En politique, le «crétin utile» a souvent plus de mérites que le «théoricien génial». Le premier rend plus de services à son peuple que n’ont jamais pu égaler de flamboyants dirigeants tonitruants, dont l’histoire retient souvent seuls les noms.
Par Hassen Zenati *
«Il y a une barrière entre le crétin utile chargé de résoudre les problèmes du moment et le théoricien génial qui ne songe qu’au futur et travaille dans l’abstrait».
On doit cette formule, qui a son charme, à un vieux parlementaire travailliste britannique.

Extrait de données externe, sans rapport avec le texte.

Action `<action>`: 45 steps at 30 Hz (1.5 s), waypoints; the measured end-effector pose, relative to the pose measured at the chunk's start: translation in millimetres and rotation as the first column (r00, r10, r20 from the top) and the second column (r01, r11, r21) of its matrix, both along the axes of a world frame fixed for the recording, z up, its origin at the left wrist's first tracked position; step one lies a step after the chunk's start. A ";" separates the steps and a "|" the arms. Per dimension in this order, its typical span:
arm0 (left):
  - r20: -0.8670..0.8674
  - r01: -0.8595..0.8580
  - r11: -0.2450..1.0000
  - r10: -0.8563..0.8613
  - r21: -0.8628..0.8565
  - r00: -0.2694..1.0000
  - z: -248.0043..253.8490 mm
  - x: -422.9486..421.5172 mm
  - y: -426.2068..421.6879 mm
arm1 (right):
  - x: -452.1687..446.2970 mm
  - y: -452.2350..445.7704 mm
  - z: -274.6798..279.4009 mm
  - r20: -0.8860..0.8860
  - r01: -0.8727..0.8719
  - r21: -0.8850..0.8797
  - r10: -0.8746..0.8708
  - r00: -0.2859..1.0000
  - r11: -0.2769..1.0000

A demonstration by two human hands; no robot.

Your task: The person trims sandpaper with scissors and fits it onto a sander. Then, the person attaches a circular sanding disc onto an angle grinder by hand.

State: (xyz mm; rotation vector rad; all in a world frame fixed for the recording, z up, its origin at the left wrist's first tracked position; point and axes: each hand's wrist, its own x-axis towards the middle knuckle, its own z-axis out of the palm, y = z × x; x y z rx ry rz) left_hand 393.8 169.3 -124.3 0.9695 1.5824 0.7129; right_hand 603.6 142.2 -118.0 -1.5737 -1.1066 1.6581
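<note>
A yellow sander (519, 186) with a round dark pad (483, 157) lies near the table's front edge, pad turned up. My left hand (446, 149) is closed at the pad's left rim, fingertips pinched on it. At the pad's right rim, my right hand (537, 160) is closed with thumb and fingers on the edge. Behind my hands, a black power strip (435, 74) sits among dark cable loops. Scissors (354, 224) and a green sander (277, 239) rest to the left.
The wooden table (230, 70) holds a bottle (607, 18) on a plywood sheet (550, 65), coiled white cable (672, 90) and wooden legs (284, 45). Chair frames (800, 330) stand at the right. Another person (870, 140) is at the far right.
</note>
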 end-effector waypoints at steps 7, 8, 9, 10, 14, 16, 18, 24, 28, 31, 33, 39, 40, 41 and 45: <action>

Quel gouvernant ne s’est pas réveillé accablé, soucieux, se grattant le cuir chevelu pour savoir ce qu’il doit trouver comme solutions à ses problèmes du jour? Ceux qui gouvernent, chacun à son poste, doivent régler le quotidien en pensant au lendemain : «gouverner c’est prévoir». Mais dès qu’un ministre quitte ses fonctions, à peine a-t-il sacrifié à la passation du pouvoir – un moment de soulagement intense pour la plupart – il acquiert comme par miracle une nouvelle vision des choses, et trouve sur le pouce des solutions à des problèmes qui lui paraissaient insolubles la veille. Des eureka lui poussent subitement sur la tête. Bien plus facile d’être hors du pouvoir que dedans. Ce qui lui paraissait obscur, indéchiffrable, il y a quelques semaines, alors que bien calé dans son fauteuil de ministre, jamais satisfait, il s’épuisait derrière des solutions insaisissables, devient soudain clair comme de l’eau de roche : «mais c’est bien sûr», «élémentaire mon cher Watson». Il lui aura suffi de contempler les questions depuis les hauteurs, les mains dégagées du cambouis. Il se surprend en même temps, dégagé du réel, à ne parler qu’au futur, n’ayant plus, pour son plus grand bonheur, aucune emprise sur le présent. Et le voilà qui se répand en donneur de leçons sur la meilleure façon de faire ceci ou cela, pour fustiger les incapables, envoyer aux gémonies ceux qui manquent d’audace, jusqu’au jour où, retour du bâton, alternance aidant, il se retrouve à nouveau derrière son maroquin à la recherche de solutions qu’il croit avoir trouvées et qu’il pensait tenir solidement en mains lorsqu’il était dans l’opposition. Le voilà pour sa grande confusion troquant son costume de «théoricien génial» ayant réponse à tout, contre celui d’«utile crétin», selon la classification du député britannique, le nez plongé dans le guidon, s’occupant de ces mille petites choses de la vie qu’il doit rassembler comme les pièces d’un puzzle rebelle, en une image déchiffrable. Pas facile.
Ainsi va le monde plein de paradoxes de la politique. L’idéal serait peut-être d’avoir dans une même équipe des «théoriciens géniaux» et des «crétins utiles». Mais si l’on imagine aisément que pour se vendre à l’électeur on puisse se revendiquer volontiers «génial théoricien», qui oserait s’afficher en «crétin utile» en affrontant les urnes ?
Pourtant, sous ses multiples, ingrates et pesantes servitudes, ce dernier ne manque pas de mérites. Bien des hommes politiques effacés, que l’histoire a injustement oubliés, ont rendu à leur pays, dans la discrétion et le silence de leur cabinet de travail, plus de services que n’ont jamais pu égaler de flamboyants dirigeants tonitruants, dont l’histoire a retenu seuls les noms.